Les décisions politiques libérales vont dans ce sens en dérégulant les marchés, en signant des traités de libre-échange, ce qui permet aux multinationales de vendre leurs produits partout. Peu importent les conséquences environnementales de tels procédés.

2) De mettre en concurrence la main d'oeuvre au niveau mondial.

Du coup, si on veut garder les emplois en France il faut faire des efforts (le code de travail devient encombrant par exemple). Se serrer la ceinture. Au sens propre du terme. Peu importent les conséquences sociales de tels procédés.

3) De mettre en concurrence les différents sous-traitants et fournisseurs avec des entreprises se trouvant de l'autre côté du globe. Moins chères. Et peu importent les conséquences sociales et environnementales...

4) De mettre en concurrence les systèmes fiscaux des Etats eux-mêmes.

Voilà le monde tel qu'il est. Organisé pour augmenter infiniment les profits. Une course perpétuelle. Quelles qu'en soient les conséquences. Si le prix à payer est le chômage, la diminution de l'espérance de vie (en bonne santé ou pas), la détresse sociale de pays entiers (voir la Grèce) ou même la mort, peu importe. Du moment que les profits sont là.

La mort n'est pas une chose très convaincante pour Monsanto lorsqu'ils décident de vendre du glyphosate. Pour Lafarge non plus lorsqu'ils commercent avec Daech. Pour les banques qui ont des filiales dans les paradis fiscaux non plus. Les grandes entreprises capitalistes n'ont pas de problèmes éthiques. Leurs problèmes ne peuvent être que financiers. Alors l'environnement à moyen ou long terme, vous savez... Ce qui ne les empêche pas, à titre personnel, d'acquérir des propriétés en Nouvelle-Zélande. Comme quoi ils se tiennent au courant.
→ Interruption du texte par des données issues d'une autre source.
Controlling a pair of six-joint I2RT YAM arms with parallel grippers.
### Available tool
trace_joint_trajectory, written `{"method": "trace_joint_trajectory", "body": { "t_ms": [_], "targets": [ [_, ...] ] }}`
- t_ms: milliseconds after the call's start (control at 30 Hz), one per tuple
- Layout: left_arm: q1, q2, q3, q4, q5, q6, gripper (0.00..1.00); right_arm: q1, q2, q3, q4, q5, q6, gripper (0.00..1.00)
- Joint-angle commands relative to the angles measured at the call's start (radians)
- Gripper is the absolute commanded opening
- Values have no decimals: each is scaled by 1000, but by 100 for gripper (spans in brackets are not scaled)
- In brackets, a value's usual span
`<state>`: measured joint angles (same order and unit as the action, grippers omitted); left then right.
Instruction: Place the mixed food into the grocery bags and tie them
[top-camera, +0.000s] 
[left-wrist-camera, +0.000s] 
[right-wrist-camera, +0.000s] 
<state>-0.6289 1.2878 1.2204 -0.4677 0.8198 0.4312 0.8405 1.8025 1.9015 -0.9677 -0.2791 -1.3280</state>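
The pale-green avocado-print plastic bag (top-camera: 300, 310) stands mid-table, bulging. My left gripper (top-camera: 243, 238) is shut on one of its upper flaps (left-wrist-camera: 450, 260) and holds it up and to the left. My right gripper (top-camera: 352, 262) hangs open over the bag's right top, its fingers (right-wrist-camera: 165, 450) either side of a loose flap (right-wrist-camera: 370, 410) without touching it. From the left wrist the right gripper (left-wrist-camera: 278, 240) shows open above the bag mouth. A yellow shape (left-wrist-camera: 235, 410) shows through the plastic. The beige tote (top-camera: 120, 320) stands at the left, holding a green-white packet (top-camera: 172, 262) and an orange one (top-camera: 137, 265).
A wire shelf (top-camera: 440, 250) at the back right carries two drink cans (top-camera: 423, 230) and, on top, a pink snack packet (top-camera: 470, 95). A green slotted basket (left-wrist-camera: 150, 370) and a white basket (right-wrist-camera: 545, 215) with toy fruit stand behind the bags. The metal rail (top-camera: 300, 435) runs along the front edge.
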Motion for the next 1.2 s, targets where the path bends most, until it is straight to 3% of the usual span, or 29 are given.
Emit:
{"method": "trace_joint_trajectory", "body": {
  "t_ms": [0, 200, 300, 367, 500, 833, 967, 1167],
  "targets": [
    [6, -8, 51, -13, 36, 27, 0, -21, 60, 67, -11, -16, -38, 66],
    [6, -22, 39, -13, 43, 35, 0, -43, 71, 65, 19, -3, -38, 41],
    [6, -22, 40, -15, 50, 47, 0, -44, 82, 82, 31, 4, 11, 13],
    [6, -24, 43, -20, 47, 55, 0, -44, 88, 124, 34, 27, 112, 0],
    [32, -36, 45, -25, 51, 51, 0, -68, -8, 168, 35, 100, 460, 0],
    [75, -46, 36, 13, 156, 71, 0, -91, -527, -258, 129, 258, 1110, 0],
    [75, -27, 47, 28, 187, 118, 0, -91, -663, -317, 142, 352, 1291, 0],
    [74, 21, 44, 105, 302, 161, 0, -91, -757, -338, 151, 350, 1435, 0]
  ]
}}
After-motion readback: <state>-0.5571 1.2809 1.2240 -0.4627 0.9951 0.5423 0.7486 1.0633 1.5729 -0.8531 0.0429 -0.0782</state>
Nos dirigeants participent activement à la construction et au renforcement de ce modèle. Y compris le gouvernement actuel.Ce sont les décisions politiques qui permettent et accompagnent cette course aux profits. Au profit de quelques-uns. Au détriment de tous les autres. De nous. Les statistiques sont connues. On ne peut plus feindre la surprise face aux richesses réparties de plus en plus de façon inégalitaire. 

Donc : Sanofi qui accorde la priorité à celui qui paie le plus. Quoi de plus normal? Qui cela peut-il étonner? 

La décision de Sanofi n'est qu'une conséquence logique du système capitaliste mondialisé. Le point de vue éthique de l'égalité d'accès au vaccin ne pèse pas grand chose face à l'argent. Nos chers ministres, votre fausse naïveté ne leurre plus grand monde.

De plus : "Sanofi ne pense qu'à l'argent" est une définition. La définition ne peut être que le point de départ du combat politique. La suite est dans tout le reste.